Print the entries that appear below, exactly as written and without their pictures.
Start of Extracted records
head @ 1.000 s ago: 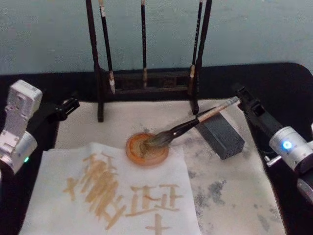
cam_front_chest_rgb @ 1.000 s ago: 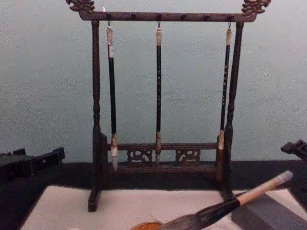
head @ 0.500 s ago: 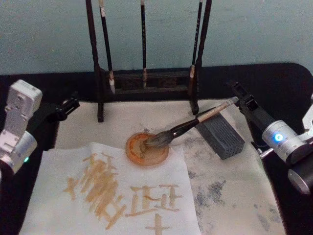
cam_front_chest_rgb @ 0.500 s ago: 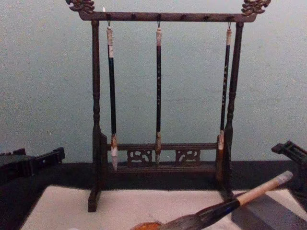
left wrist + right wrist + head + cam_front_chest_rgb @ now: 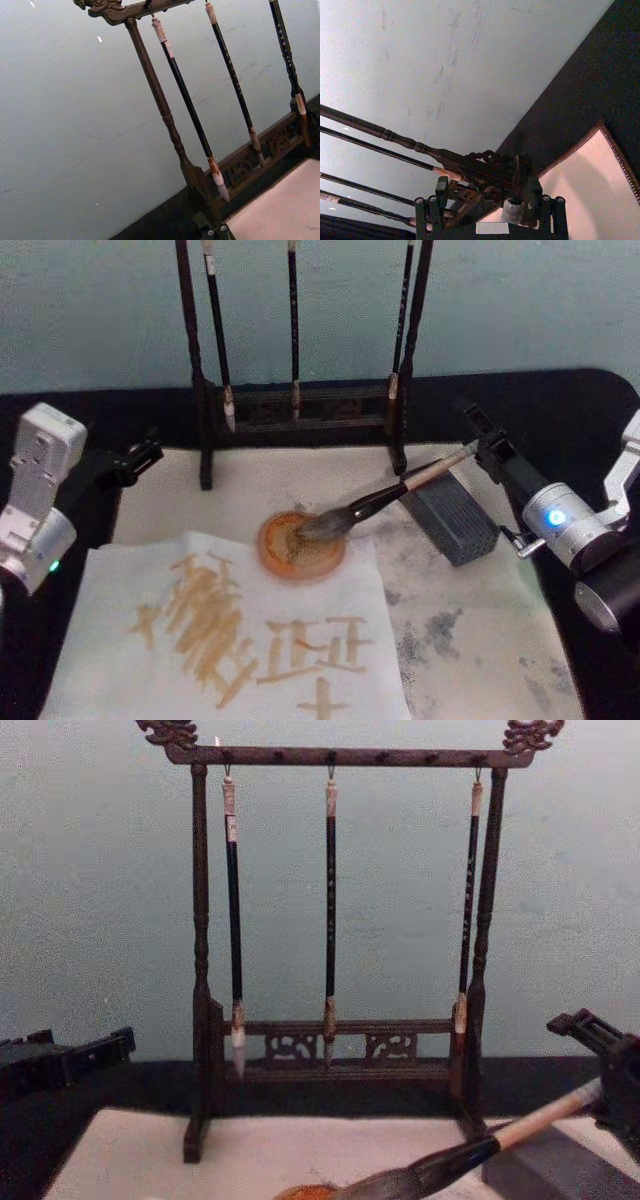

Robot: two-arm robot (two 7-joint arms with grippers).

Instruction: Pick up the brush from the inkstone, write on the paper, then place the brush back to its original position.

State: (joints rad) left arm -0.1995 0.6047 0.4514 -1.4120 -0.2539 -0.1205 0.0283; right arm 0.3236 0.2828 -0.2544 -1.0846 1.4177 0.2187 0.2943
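While atop block [image 5: 455, 520], brush [image 5: 385, 497] before rack [image 5: 205, 440].

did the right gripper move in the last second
Yes: the black right gripper moved left toward the dark wooden brush rack, up to the thick beige-handled brush.

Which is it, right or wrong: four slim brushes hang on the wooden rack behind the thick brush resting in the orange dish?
Wrong: the chest view shows three slim brushes hanging on the wooden rack, behind the thick brush resting in the orange dish.
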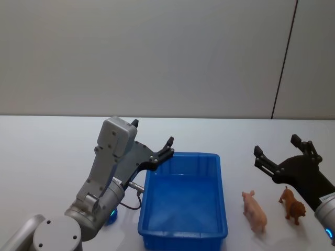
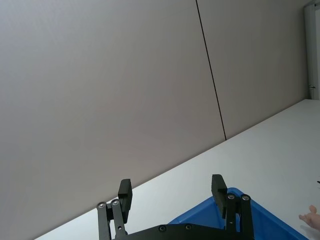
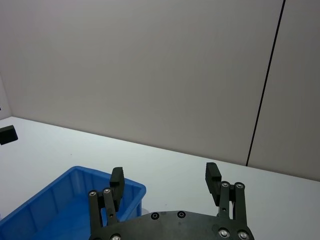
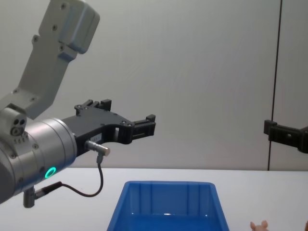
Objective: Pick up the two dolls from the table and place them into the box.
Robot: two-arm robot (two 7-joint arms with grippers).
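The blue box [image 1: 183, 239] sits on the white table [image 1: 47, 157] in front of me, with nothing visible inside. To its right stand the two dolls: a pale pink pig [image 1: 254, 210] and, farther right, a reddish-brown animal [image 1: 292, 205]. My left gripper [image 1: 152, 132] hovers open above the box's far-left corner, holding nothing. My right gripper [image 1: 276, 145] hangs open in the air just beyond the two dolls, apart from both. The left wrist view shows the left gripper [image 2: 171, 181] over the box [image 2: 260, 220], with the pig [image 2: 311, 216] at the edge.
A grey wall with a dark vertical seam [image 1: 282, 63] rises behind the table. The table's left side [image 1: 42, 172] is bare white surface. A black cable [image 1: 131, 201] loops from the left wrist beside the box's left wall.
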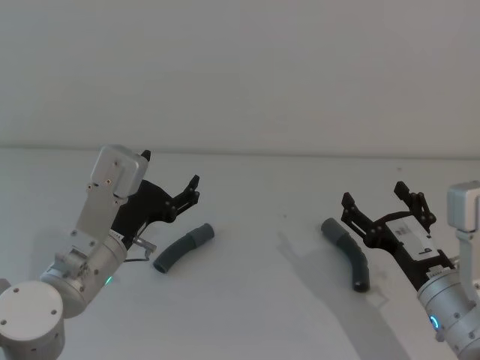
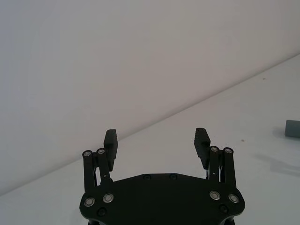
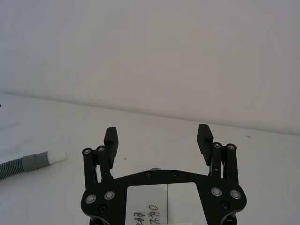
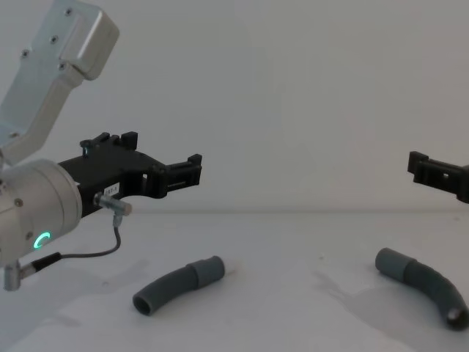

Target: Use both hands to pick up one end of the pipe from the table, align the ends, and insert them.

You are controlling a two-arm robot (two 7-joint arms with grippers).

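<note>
Two curved dark-grey pipe pieces lie apart on the white table [image 1: 247, 300]. The left piece [image 1: 184, 248] [image 4: 179, 284] has a collared end with a whitish plug tip [image 3: 57, 156] facing the middle. The right piece [image 1: 346, 251] [image 4: 425, 284] turns its plain collared end [image 2: 293, 128] toward the middle. My left gripper [image 1: 171, 171] [image 2: 156, 137] hovers open and empty above and behind the left piece. Just beyond the right piece, my right gripper [image 1: 375, 195] [image 3: 157, 134] is held open and empty above the table; one of its fingers [image 4: 438, 174] enters from the chest view's right edge.
A pale wall [image 1: 240, 75] rises behind the table's far edge. A thin cable [image 4: 88, 254] loops down from the left wrist near the left piece. Bare table surface lies between the two pieces.
</note>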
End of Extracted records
• Solution:
head @ 1.000 s ago: 
cam_front_chest_rgb @ 1.000 s ago: 
head @ 0.500 s ago: 
cam_front_chest_rgb @ 0.500 s ago: 
left wrist + right wrist + head + cam_front_chest_rgb @ now: 

Robot: two-arm robot (two 7-joint arms with grippers).

Instruction: Pick up the brush from the inkstone, write on the paper, then place the brush back to its original position.

State: (joints rad) left arm -0.1995 0.6047 0.4514 -1.4120 -0.2539 -0.1205 0.0283; right arm 0.3236 0.2828 -0.2544 -1.0846 1.4177 0.2187 0.2943
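While atop block [image 5: 455, 520], brush [image 5: 385, 497] before rack [image 5: 205, 440].

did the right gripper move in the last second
Yes: the black right gripper moved left toward the dark wooden brush rack, up to the thick beige-handled brush.

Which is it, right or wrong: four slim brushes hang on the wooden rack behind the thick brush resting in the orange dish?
Wrong: the chest view shows three slim brushes hanging on the wooden rack, behind the thick brush resting in the orange dish.
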Objective: Pick up the two dolls from the table and place them into the box.
Robot: two-arm robot (two 7-joint arms with grippers).
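The blue box [image 1: 183, 239] sits on the white table [image 1: 47, 157] in front of me, with nothing visible inside. To its right stand the two dolls: a pale pink pig [image 1: 254, 210] and, farther right, a reddish-brown animal [image 1: 292, 205]. My left gripper [image 1: 152, 132] hovers open above the box's far-left corner, holding nothing. My right gripper [image 1: 276, 145] hangs open in the air just beyond the two dolls, apart from both. The left wrist view shows the left gripper [image 2: 171, 181] over the box [image 2: 260, 220], with the pig [image 2: 311, 216] at the edge.
A grey wall with a dark vertical seam [image 1: 282, 63] rises behind the table. The table's left side [image 1: 42, 172] is bare white surface. A black cable [image 1: 131, 201] loops from the left wrist beside the box's left wall.
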
Target: Use both hands to pick up one end of the pipe from the table, align the ends, and insert them.

You are controlling a two-arm robot (two 7-joint arms with grippers).

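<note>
Two curved dark-grey pipe pieces lie apart on the white table [image 1: 247, 300]. The left piece [image 1: 184, 248] [image 4: 179, 284] has a collared end with a whitish plug tip [image 3: 57, 156] facing the middle. The right piece [image 1: 346, 251] [image 4: 425, 284] turns its plain collared end [image 2: 293, 128] toward the middle. My left gripper [image 1: 171, 171] [image 2: 156, 137] hovers open and empty above and behind the left piece. Just beyond the right piece, my right gripper [image 1: 375, 195] [image 3: 157, 134] is held open and empty above the table; one of its fingers [image 4: 438, 174] enters from the chest view's right edge.
A pale wall [image 1: 240, 75] rises behind the table's far edge. A thin cable [image 4: 88, 254] loops down from the left wrist near the left piece. Bare table surface lies between the two pieces.
</note>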

The exercise calls for nothing more.